ACTIVATION OF HSCS AND HEPATIC FIBROSIS
Any of these necroinflammatory mechanisms described above can activate HSCs, the main ones involved in the process of hepatic fibrogenesis. In normal liver, stellate cells are described as being in a quiescent state. Quiescent stellate cells represent 5%-8% of the total number of liver cells. When the liver is damaged, stellate cells can change into an activated state. The activated stellate cell is characterized by proliferation, contractility, and chemotaxis. This state of the stellate cell is the main source of extracellular matrix production in liver injury.
The hepatic stellate cells are characterized by having in their cytoplasm small droplets of fat 1-2 microns in diameter that allow the storage of vitamin A, one of its main functions. Besides, they control intercellular communication through the release of mediators, and participate in the homeostasis of the MEC of the liver by the production of collagens and non-collagens, synthesis of metalloproteinases (MMP) that catabolize the components of the MEC, and synthesis of inhibitors of MPPs, also called tissue inhibitors of metalloproteinases (TIMP) that control the catalytic activity of MMPs to maintain a homeostasis of the MEC.
Therefore, after the chronic injury of the liver tissue, both the HSC and other cells producing the ECM undergo activation, a pathological process characterized by the loss of fat droplets, an increase in the number and size of the cells, and phenotypic transdifferentiation to proliferating, fibrogenic and contractile cells, which will be very similar to myofibroblasts. All this is mediated by different factors that induce cell proliferation, fibrogenic mediators such as TGF-β1 and IL-6, inducers of HSC contraction, such as endothelin-1, thrombin or angiotensin II and finally mediators of anti-inflammatory and anti-fibrogenic activity, such as IL-10 and interferon-γ (IFN-γ).
Because of the activation of HSCs, phenotypic changes occur that affect the development of hepatic fibrosis, such as the production of collagen and non-collagen proteins of the MEC (collagen type I, type III, type IV, laminin, elastin, fibronectin and various proteoglycans) by the CEH.

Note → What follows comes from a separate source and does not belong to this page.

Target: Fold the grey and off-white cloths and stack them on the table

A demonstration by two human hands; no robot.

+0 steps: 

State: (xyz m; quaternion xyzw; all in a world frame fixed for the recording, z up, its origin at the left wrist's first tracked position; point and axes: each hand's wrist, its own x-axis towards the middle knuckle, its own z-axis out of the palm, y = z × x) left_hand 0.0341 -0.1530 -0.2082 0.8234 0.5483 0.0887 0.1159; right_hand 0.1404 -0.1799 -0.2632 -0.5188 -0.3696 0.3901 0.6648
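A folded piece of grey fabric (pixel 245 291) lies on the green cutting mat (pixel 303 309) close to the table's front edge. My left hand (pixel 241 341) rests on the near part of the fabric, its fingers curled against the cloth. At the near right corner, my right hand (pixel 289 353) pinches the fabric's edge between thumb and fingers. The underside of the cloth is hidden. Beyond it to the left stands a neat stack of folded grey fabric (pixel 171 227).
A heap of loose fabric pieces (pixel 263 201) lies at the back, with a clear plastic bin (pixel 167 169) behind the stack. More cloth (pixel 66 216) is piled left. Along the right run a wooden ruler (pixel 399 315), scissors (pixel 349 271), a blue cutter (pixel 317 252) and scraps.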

Many evidences reported in the literature suggest that the activation of the NLRP3 inflammasome complex and the consequent generation of the acute inflammatory response in the liver, facilitates the progress of steatohepatitis to liver fibrosis, cirrhosis and finally, HCC development. However, recent studies show that the KO mice of NRLP6 and NLRP3 inflammasomes have a worse progression in the NAFLD/NASH disease. The absence of the inflammasome is associated with changes in the homeostasis of the intestinal microbiota, resulting in a strong hepatic steatosis and inflammation through TLR receptor agonists, such as TLR4, which allows the release of TNF-α which leads to the progression of NASH. This demonstrates the complexity of the effects of the activation of the inflammasome, which can generate an acute inflammation or, conversely, be protective. However and in general terms, this activation is usually proinflammatory in the liver, and its inactivation and absence in relation to the microbiota should be carefully studied. Recently, Pierantonelli et al have shown that the progression of liver fibrosis is associated with the downregulation of NLRP3 in the gut which, together with the current evidence of a strong correlation between intestinal changes (including modification of microbiota composition) and liver disease, makes the role of NLRP3 in the intestine extremely attractive as a protective factor. Finally, MCC950 has been proven as an effective NLRP3 inhibitor, being able to reduce liver injury and inflammation.